Она старалась не смотреть на Альфонса, но краем глаза все-таки видела — нет, не его, а какое то мельтешение цветовых пятен. Она знала, что он о чем-то, вполголоса очень серьезно говорит с Францем Вебером, и что он, вероятно, сейчас начнет что-то делать — скажем, соберет всех мужчин деревни и пойдет прочесывать лес — и она не увидит его до вечера. Но все же заставить себя взглянуть на него она не могла. Внезапно, она ужасно разозлилась на него, она даже его возненавидела: за то, что он выглядит так, а не иначе, за то что у него эта дурацкая бородка, и за то, что волосы у него такие светлые… и не темно-русые, и не совсем блондинистые, а именно светло-русые, и за то, что у него такие карие глаза, которые кажутся беспомощными, когда он о чем-то задумывается, и сильными, когда он улыбается, и такие большие руки с широкими запястьями, и… короче, она разозлилась. И даже эта злость внезапно показалась ей чем-то хорошим и ужасно ее порадовала.

Потом она услышала., как Ал обратился к ней.

— Доктор Варди…

— Да? — она вскинула взгляд от муравья, который уже перебрался через непреодолимое препятствие и продолжил свой непростой и полный опасностей путь по другую сторону (он как раз подбирался ко второму ботинку).

— Мари… — сказал он ей гораздо мягче, но все же обращаясь на «вы». — Идите домой. Вы нам вряд ли пригодитесь… во всяком случае, я надеюсь. Но будьте наготове. Хорошо? Да нет, что же это я… Возьмите… объект… и проведите, пожалуйста, анализ. Насколько можете. Мне нужно официальное заключение о несоответствии… объекта человеческому органу. Заодно гляньте, что там на тканевом уровне. У вас есть микроскоп?

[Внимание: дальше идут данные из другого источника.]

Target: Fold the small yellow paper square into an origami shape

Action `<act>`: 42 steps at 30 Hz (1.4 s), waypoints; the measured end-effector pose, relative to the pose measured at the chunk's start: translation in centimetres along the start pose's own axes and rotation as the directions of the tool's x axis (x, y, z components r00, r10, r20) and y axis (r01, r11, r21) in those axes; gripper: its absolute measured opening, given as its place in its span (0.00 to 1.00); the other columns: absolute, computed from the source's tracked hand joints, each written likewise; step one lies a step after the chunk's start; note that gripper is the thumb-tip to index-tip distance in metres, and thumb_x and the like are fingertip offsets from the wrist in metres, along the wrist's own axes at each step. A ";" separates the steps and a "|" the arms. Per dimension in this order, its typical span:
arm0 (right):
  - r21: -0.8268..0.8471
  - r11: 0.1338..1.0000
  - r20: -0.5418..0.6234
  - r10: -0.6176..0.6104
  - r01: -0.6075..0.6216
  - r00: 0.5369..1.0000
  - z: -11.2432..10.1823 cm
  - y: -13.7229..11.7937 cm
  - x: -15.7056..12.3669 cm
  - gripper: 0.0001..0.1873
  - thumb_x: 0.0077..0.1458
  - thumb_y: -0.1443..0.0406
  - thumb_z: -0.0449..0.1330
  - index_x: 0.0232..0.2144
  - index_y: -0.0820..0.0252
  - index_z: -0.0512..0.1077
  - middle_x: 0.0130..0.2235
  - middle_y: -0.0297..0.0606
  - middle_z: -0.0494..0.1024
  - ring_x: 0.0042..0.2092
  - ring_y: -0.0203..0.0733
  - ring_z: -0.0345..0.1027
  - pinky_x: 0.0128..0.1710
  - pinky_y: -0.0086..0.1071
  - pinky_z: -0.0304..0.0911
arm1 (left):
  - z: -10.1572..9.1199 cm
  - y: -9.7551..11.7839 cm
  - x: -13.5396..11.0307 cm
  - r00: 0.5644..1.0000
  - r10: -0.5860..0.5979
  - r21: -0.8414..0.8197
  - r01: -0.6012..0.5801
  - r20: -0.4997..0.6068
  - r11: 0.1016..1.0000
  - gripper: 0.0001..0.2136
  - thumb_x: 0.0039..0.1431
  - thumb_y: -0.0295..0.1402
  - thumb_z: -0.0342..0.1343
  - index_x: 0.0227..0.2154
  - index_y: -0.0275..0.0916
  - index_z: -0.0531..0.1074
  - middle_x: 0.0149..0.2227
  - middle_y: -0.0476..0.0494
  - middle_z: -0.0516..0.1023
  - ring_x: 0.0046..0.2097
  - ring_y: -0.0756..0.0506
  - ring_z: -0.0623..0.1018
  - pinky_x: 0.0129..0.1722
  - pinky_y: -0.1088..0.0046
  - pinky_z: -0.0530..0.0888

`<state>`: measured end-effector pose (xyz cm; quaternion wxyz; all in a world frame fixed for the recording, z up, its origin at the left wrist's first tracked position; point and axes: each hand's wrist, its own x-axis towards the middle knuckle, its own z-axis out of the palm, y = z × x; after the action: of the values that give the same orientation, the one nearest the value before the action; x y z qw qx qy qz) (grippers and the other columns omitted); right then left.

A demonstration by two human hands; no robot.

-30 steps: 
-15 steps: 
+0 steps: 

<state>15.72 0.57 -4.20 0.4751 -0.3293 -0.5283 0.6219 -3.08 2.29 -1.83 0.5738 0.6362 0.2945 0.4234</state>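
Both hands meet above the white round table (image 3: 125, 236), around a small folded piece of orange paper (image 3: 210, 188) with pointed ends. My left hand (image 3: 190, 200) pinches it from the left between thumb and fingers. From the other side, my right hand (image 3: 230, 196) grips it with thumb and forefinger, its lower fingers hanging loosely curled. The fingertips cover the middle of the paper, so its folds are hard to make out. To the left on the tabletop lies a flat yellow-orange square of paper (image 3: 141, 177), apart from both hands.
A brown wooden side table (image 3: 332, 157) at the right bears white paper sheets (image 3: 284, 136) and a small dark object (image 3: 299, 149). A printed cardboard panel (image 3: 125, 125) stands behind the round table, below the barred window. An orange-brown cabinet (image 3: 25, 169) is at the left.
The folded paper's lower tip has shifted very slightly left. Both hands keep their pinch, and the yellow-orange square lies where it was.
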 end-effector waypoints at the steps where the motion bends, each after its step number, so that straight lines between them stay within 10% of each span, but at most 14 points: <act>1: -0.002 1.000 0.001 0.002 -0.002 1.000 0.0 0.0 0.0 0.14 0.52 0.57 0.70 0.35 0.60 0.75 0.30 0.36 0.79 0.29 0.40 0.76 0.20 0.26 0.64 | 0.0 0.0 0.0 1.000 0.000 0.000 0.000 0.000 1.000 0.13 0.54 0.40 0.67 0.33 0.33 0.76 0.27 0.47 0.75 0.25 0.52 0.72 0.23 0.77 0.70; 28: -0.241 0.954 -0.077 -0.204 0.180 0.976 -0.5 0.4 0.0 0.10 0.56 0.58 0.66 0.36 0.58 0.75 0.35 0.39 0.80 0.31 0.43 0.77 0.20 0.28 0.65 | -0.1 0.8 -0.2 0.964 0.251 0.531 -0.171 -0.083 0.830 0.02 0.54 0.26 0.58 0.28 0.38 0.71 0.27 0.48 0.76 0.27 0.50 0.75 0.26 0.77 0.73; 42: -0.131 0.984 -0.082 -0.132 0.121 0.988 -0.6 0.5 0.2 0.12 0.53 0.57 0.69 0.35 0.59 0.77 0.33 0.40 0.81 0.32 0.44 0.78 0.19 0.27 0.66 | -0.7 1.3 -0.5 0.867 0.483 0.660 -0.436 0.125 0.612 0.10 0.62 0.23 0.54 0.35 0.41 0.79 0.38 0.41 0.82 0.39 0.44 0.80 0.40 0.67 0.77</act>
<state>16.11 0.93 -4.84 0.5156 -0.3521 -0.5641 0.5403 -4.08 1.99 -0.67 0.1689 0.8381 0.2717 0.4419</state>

— Микроскоп есть, — коротко сказала Мари. — Сделаю все, что смогу.

Про себя же она подумала: «Ну удружил, милый… возвращаться в этот подвал, и отбирать это у обезумевшей фрау Лауген…»

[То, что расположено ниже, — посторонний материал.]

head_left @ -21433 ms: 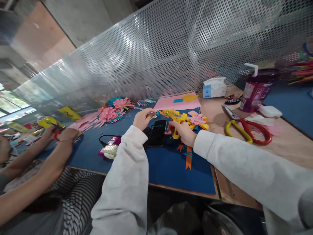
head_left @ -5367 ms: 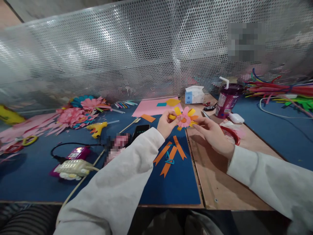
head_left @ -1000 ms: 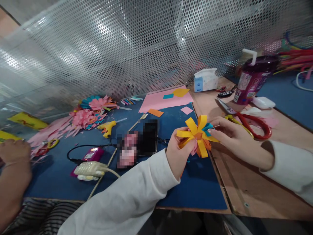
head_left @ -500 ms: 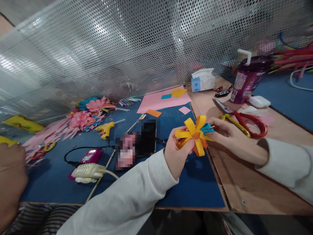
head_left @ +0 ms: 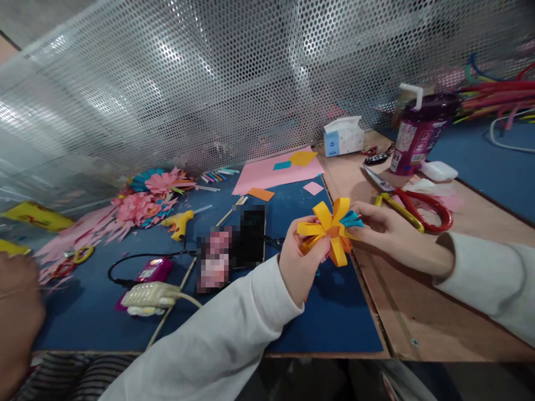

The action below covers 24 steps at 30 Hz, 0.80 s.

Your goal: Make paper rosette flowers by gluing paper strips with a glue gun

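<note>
With your left hand [head_left: 297, 263] and right hand [head_left: 387, 231] both pinching the flower [head_left: 332, 236], a tighter grip may crush the loops [head_left: 324, 213] just above it.

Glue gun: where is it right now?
Head view, left of centre: the yellow glue gun lies on the blue mat, just right of the pink paper flowers, untouched. The left hand and right hand hold the yellow-orange paper flower further right.

Diffuse, moderately bright light, with glare patches on the perforated metal screen [head_left: 209, 83] and a soft shadow under the paper flower [head_left: 332, 228] on the blue mat [head_left: 334, 317]. Wide-angle distortion bends the edges; the co-worker's hand [head_left: 16, 301] at far left is blurred.
</note>
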Tool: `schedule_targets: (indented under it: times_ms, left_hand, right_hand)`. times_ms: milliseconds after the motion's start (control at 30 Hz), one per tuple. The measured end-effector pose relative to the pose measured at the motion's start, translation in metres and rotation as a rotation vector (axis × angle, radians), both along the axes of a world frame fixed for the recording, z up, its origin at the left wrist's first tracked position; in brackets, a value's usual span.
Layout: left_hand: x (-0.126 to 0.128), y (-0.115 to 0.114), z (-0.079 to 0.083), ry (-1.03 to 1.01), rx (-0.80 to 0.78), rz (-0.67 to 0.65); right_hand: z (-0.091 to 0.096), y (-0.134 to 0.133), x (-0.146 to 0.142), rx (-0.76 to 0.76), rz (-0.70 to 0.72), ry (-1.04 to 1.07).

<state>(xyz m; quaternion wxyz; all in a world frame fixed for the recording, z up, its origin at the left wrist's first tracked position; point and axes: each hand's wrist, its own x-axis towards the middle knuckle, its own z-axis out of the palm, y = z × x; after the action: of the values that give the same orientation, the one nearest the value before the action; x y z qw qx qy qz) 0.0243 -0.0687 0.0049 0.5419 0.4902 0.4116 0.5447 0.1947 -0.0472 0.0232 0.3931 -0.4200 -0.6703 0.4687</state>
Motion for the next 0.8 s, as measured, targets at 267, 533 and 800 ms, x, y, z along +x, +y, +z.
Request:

— Ладно. Я пошел, — сказал Альфонс. — Сержант Вебер, выполняйте указания.

Он, сунув руки в карманы брюк и словно бы даже насвистывая, как будто задумался о чем-то, пошел куда-то — Мари не поверила своим глазам — в сторону леса.

Сама же она с тяжелым вздохом развернулась к сержанту Веберу. — Сержант… вы мне не поможете сначала?

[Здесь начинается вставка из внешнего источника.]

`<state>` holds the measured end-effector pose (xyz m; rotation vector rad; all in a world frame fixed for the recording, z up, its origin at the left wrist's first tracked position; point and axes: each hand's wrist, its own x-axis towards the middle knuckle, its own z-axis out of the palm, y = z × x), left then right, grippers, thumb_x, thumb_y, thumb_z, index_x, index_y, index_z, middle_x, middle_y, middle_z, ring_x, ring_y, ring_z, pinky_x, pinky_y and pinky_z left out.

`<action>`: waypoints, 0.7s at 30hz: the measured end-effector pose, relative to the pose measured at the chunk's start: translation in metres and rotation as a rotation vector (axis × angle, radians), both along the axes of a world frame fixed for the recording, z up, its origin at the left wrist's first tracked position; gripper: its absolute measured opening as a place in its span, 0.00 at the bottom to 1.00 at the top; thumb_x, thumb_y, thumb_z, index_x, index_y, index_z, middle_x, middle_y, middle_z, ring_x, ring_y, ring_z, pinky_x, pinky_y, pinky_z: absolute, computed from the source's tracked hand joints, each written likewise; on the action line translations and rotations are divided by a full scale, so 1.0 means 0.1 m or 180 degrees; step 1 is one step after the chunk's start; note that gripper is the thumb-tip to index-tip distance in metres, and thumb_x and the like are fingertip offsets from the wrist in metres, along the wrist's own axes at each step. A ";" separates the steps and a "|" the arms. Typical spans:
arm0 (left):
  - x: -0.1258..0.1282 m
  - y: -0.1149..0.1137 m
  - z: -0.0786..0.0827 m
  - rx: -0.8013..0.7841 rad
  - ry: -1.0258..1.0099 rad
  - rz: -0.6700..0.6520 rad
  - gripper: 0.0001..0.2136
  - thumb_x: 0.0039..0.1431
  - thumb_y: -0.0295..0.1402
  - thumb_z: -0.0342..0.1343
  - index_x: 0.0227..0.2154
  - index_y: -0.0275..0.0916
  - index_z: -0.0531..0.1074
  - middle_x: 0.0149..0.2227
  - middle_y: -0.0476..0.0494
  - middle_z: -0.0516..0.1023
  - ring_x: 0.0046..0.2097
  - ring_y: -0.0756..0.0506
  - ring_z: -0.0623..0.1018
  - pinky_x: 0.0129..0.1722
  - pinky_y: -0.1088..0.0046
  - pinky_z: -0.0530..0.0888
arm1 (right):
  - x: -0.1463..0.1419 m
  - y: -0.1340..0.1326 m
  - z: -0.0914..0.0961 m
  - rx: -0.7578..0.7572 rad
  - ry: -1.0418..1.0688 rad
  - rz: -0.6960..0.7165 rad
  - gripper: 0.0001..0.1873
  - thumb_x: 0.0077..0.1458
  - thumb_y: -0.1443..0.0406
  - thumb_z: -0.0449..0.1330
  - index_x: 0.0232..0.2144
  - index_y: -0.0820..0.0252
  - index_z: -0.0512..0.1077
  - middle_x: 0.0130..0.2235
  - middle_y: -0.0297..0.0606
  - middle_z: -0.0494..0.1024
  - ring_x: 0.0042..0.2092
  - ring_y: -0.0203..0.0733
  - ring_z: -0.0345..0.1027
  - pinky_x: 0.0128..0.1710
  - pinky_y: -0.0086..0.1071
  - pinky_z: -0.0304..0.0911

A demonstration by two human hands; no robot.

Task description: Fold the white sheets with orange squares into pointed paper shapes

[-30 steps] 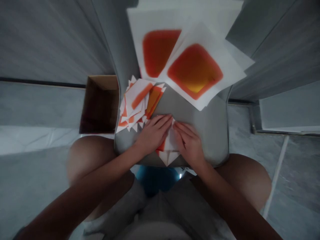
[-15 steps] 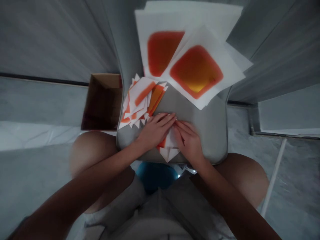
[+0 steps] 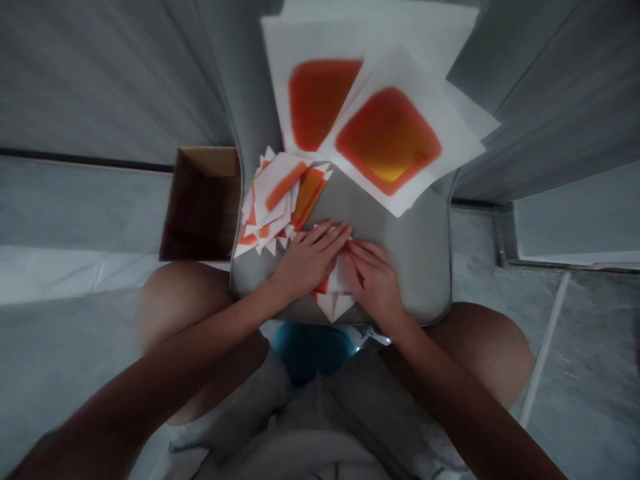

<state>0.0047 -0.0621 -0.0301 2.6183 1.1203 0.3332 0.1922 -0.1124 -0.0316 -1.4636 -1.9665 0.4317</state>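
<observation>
My left hand and my right hand lie side by side on a partly folded white and orange paper near the front edge of a grey seat. The fingers of both hands are stretched flat and press down on the paper. Only its pointed white bottom corner and an orange strip show between my hands. A pile of folded white and orange papers lies just beyond my left hand. Flat white sheets with large orange squares are stacked at the far end of the seat.
An open brown cardboard box stands on the floor to the left of the seat. My bare knees flank the seat's front edge. Something blue sits under the seat between my legs. Grey tiled floor and a white pipe lie to the right.
Both hands have stayed pressed on the paper with only slight shifts of the fingers. The view has wobbled a little.
</observation>
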 end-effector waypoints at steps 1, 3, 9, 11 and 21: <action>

Как ни странно, взять ногу у Лаугенов оказалось проще, чем Мари думала. Герр Лауген едва ли не сам сунул ее в руки Мари, пробормотав сто-то вроде: «Забирайте. Забирайте ее от греха подальше!» Он даже сам положил ее в коробку и набил эту коробку кусками льда из подвала.

Когда она шла к медпункту, то все время изумлялась про себя легкости своей страшноватой ноши. Одновременно она боролась с желанием бросить коробку, так же, как Альфонс, засунуть руки в карманы и засвистеть.

Нет, черт возьми, как здорово, что с маленькой Анитой все в порядке! Правда, кто же сделал ножку?..

Что касается Альфонса, то его этот вопрос не занимал ни секунду. Значок, который он увидел на подошве, был известен, разумеется, всем алхимикам, но широко его особенно никто не использовал. Их с братом покойная наставница, Изуми Кертис, мир ее праху, будучи женщиной суровой и любящей эпатировать окружающих, когда-то вытатуировала его у себя его под правой ключицей. От нее-то Эдвард и Альфонс, в бытность свою мальчишками, позаимствовали привычку рисовать этот значок на чем попало. Ал помнил даже случай, когда Эд в задумчивости разрисовал себе коленки этими значками (чернилами!), после чего мастер Изуми его ужасно выругала и долго-долго драила в ванне (пренеприятнейшая процедура, потому что все мочалки в ее доме были жесткими, как наждак). Так вот, когда Ал увидел этот значок, он сразу каким-то шестым чувством понял, что никто кроме Эдварда его нарисовать не мог. Вернее, мог, но любой другой алхимик скорее бы изобразил, скажем, солнце с луной, или знаки планет, или еще что-то, столь же расхожее. А вот так, коротко, непонятно и стильно — совершенно в духе Эдварда. Уж Альфонс-то знал своего брата как никто другой.